I haven't updated my journey recently because how many times can I say "Things are going well. I feel good. I'm sleeping well. I don't have any wild cravings."  It's all still true!!! I'm having a great time on this cleanse. Beets have been my biggest complaint, which isn't anything to complain about.

Here's a great piece of news: yesterday I tried on a dress that was unfit for public wear 2 weeks ago. Well, it fit so well when I tried it on that I wore it to Mass. I felt amazing! If I looked half as good as I felt, then I looked fantastic! (I'll try not to break my arm patting myself on the back.)

I have 2 more dresses that I'm using as a goal. One that fits, but has the most unforgiving fabric ever made. I seriously don't know how it made it out of the dressing room, it's that clingy in all the wrong places.  The other is a beautiful sheath dress in a size too small.  I doubt I'll be able to wear it in public just from the reset, but I'm much closer that I was 2 weeks ago.  It's fuchsia with a black and white houndstooth collar and a skinny black belt. It screams for black and white spectators!   But I digress.

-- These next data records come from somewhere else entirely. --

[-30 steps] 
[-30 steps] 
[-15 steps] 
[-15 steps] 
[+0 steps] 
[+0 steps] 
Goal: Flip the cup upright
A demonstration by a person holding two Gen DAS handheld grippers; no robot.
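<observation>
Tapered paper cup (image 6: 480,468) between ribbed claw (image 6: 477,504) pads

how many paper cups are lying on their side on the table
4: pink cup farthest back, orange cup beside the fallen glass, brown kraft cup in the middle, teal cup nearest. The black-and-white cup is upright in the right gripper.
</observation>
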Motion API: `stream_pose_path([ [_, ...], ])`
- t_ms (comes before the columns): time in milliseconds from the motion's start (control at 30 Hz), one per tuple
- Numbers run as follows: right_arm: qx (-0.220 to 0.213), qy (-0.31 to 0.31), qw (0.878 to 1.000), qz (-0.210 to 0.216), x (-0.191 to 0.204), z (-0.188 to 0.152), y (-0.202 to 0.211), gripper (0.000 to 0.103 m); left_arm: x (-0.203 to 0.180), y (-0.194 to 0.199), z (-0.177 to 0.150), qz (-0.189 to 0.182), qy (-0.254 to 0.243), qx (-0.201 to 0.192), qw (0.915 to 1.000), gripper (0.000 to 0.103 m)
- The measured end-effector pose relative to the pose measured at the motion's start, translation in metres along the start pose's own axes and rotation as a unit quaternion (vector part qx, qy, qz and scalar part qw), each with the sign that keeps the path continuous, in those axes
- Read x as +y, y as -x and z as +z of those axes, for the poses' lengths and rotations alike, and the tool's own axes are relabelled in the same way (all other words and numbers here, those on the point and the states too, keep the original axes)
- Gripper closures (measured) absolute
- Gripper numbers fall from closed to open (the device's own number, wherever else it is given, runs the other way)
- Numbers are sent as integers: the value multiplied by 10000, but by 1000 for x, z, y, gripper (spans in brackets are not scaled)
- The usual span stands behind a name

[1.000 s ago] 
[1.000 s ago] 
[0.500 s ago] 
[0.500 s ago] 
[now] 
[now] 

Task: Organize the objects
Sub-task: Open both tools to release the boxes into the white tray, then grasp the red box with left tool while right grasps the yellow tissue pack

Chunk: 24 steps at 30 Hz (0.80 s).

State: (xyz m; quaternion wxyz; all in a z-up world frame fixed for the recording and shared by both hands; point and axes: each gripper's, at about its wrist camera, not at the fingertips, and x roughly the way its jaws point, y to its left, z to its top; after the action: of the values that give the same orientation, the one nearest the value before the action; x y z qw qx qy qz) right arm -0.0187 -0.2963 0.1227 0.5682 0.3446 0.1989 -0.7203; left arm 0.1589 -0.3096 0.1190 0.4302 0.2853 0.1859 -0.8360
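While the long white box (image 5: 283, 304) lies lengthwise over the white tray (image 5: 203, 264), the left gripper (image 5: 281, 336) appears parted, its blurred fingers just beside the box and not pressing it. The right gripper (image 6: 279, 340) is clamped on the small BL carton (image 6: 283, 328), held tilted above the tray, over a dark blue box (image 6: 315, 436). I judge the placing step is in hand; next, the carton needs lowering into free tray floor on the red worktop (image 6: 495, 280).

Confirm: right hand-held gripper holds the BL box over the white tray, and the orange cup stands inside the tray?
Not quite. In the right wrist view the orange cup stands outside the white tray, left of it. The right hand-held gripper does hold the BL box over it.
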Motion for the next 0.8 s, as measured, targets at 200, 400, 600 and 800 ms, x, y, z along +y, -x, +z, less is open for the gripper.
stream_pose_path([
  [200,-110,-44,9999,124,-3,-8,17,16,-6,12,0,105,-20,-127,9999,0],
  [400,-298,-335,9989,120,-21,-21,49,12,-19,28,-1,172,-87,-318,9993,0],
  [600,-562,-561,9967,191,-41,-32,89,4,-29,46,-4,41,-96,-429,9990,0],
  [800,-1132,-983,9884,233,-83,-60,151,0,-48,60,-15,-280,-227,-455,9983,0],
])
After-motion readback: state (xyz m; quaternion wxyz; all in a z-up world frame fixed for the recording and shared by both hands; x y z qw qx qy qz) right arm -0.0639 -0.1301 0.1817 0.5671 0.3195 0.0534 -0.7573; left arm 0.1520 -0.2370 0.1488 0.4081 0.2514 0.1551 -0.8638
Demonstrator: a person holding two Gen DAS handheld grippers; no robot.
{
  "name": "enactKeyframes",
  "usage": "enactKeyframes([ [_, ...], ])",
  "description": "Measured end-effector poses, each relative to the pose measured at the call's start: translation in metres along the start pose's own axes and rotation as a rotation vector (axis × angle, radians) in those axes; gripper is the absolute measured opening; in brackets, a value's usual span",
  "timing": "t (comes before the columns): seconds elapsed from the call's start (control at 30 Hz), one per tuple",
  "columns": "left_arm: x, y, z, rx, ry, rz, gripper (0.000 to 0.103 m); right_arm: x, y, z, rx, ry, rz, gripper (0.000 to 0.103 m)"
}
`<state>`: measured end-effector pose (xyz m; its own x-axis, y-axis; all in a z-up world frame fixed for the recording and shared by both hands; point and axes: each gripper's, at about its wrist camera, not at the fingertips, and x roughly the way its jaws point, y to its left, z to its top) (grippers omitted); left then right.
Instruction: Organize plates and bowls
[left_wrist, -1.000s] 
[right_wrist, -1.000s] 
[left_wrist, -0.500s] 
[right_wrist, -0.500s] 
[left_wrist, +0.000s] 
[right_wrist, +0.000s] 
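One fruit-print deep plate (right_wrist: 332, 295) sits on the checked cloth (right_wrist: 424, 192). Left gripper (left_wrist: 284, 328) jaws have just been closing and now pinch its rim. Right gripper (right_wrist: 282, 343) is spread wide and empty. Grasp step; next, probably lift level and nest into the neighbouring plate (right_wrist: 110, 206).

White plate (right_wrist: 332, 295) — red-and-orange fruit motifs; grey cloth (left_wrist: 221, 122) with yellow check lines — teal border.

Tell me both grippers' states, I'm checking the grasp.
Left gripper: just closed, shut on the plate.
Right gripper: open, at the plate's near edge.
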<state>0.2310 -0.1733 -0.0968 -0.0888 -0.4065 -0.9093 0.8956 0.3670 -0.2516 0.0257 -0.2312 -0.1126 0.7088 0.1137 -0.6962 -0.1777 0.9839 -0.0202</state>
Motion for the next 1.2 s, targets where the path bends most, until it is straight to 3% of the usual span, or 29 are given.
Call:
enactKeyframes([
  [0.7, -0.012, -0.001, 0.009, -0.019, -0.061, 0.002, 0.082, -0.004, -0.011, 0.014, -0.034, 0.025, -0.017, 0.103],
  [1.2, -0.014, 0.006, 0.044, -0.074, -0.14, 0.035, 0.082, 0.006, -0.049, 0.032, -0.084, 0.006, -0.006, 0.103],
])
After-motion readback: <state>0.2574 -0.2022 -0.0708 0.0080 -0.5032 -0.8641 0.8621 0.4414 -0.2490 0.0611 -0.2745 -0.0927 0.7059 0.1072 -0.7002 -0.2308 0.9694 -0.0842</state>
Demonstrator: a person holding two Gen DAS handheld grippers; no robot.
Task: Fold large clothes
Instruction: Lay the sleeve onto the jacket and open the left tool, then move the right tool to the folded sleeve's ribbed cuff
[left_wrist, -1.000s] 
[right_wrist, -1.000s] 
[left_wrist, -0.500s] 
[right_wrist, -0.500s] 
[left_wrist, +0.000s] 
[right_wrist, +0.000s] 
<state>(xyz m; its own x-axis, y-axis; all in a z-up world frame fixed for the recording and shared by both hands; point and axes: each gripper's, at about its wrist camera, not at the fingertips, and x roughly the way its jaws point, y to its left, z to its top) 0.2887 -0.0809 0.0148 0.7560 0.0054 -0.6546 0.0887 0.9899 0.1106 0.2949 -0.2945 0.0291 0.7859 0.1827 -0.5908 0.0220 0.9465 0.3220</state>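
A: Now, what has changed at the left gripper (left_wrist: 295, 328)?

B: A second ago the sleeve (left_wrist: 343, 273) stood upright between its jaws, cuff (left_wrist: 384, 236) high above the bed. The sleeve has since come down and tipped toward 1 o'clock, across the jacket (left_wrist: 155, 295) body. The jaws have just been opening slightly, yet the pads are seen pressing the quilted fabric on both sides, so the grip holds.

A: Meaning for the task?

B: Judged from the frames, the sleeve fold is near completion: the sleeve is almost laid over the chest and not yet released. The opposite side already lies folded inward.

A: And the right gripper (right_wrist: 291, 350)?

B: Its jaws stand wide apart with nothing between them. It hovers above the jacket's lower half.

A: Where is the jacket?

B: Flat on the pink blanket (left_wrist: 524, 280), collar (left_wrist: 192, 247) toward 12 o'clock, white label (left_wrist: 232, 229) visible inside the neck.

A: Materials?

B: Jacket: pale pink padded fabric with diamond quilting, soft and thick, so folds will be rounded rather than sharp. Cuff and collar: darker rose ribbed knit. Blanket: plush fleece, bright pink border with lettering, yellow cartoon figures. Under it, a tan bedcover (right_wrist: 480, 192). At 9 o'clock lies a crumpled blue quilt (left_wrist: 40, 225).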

Well, there you have it.  Tomorrow is the last day of Phase 2. I begin the final Phase on Wednesday.  Stay tuned!

Want more info? Check out this video 
Interested in doing it? Find more info here.

Monday, July 29, 2013

Ultimate Reset Day 4, 5 and 6

This was the first weekend of the reset and I really didn't think I was going to make it on Sunday.  We had overnight visitors on Saturday night who didn't arrive until 2:30 in the morning.  We had to get up early for Mass the next morning, so I really thought I was going to cave to coffee.  Ooh. You didn't know there's no coffee allowed during the reset? Yep, that's right. No coffee.  Fortunately, I was able to catch a solid nap in the afternoon or I don't know what I would have done.  Dinner Sunday night included miso soup, which I HATE.  I'm told that I should've bought the yellow miso instead of brown.  I had leftovers from a dinner earlier in the week, so I switched it out.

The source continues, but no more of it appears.